Over the past few years, a lot of angel investors have shown confidence in India’s e-commerce industry. There have been huge investments on the hope that one day the volumes would grow and companies would break even. But none has seemed to really crack the code, leave aside becoming profitable. Off late, I have experienced the e-commerce industry both as a customer and an employee. Having seen both sides of the coin, my analysis is that e-commerce has a long way to go in a country like India majorly because of the following issues:
1) Missing touch and feel factor – As a customer, I still wish to try a dress before buying. I still wish to test a pair of sunglasses whether they suit me. There is not much value add to me as a customer if I buy online or I go to the physical shop. Except, that it saves some time. But then as a girl, do I really want to save that time? Do I not love shopping anyway? To some extent, the portal LensKart has picked up a lot due to the fact that its technology helps a user virtually try the products before making a buying decision.
2) Lack of complete Information – If I buy a simple thing like a book, I would not mind if some information is missing on the portal. But if I am buying something complex, are you making me comfortable with the information provided? I saw a website lately, which was selling cameras without having a proper review section. Even if he gives me the same at 10% lesser a cost, will I really buy? Into the travel business for the last four months, my endeavor is to provide all the information to my valuable customers in an easier format, so they could make their buying decision with a lot of comfort.

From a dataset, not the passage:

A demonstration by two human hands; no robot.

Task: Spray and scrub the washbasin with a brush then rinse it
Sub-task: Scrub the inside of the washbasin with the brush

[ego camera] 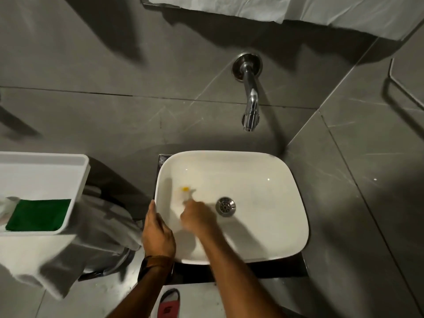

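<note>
we see a dim bathroom corner clad in large grey stone-look wall tiles (pixel 96 115) with faint pale veins and thin dark grout lines. a side wall (pixel 371 171) meets the back wall at the right. a chrome wall spout (pixel 250 104) juts from a round flange. white paper (pixel 263 8) hangs at the top edge. a white plastic caddy (pixel 75 180) at left holds a green pad (pixel 39 215). grey cloth (pixel 98 228) drapes beneath it. the floor (pixel 91 301) is pale.
</note>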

3) Delivery Issues – I ordered Rakhi online for my brother so it could reach him on time. I overpaid by almost three times for a pack of chocolates just so it could reach him on time. The portal from where I bought it is none other than Infibeam; which has been advertising heavily on Rakhi. It has been four days post Rakhi. But the same has not reached him as yet. A rakhi sent by Indian Post though did manage to reach on time. Infibeam does not care to reply to my email. A call to their call center simply gives me a third party tracking number. Did I buy from the third party logistic company or did I trust the brand Infibeam is? Does Infibeam care? Does it think it can grow from here?
4) Defected Products (Lack of ownership) – My mother is not at all an internet savvy person. But she took a risk. She ordered a suit from Myntra. Guess what, the suit piece was smaller than committed on their website. Myntra did replace the suit but I had to convince them really hard that I should not be charged twice for delivery. While companies like Myntra are spending huge on marketing, none is working too hard on improving the customer experience. Unfortunately, the people in the fulfillment and the call centers are only interested in meeting their sales targets but when it comes to customer complaints, they refuse to take ownership.
5) Where is the value add – Similar experience with a phone bought from Yebhi. Ordered a touch Nokia phone from their website, but the touch was faulty. Yebhi asked me to visit Nokia service center and that’s about it. What is then Yebhi’s value add? Why should I have trusted them?
6) Screwed Supply Chains – My book “My Beloved’s MBA Plans” was released this month. It sold massively on Infibeam. So, when it came on Flipkart, I was very excited. But people told me Flipkart is promising a very late delivery. I still asked them to hang on and trust the brand. But suddenly after fifteen days, they now tell that they forgot to place order with suppliers! Is that really the same Flipkart we all trust? Can it scale up with a screwer supply chain, which should have formed the backbone of its operations
7) Huge people costs – On the other hand, these companies are juggling hard with their cost structures. Servicing is an expense. Unfortunately, margins are not that great. Automation is missing. How then can profits be made?
8) Phenomenal Spending on Marketing – We all saw how many e-commerce portals spent so heavily during IPL. If my competitor does it, so will I. But do I really need that? Can I grow by customer service and word of mouth?
9) Gaps in Strategy and Strategy Executions – Ok, so your CEO has big plans for the company. But how does the organization ensure the same are trickle down to the bottom of the company? Gaps between strategy and strategy execution seem to be widening. Each level should pass on business sense to the next, so the entire value chain works in harmony. Sales compete with product and vice versa. But aren’t the two sides of the same coin? Strategy execution is all about that synchronization.
There are many such factors where companies are not focusing on the right areas but seem to be falling into a trap of fancy marketing and not really caring about fortifying the brand value. While setting up a website is the easiest part, setting up the trust factor is the most difficult. The backend infrastructure is the biggest hindrance as well as the biggest support. The one who nails that will win the race!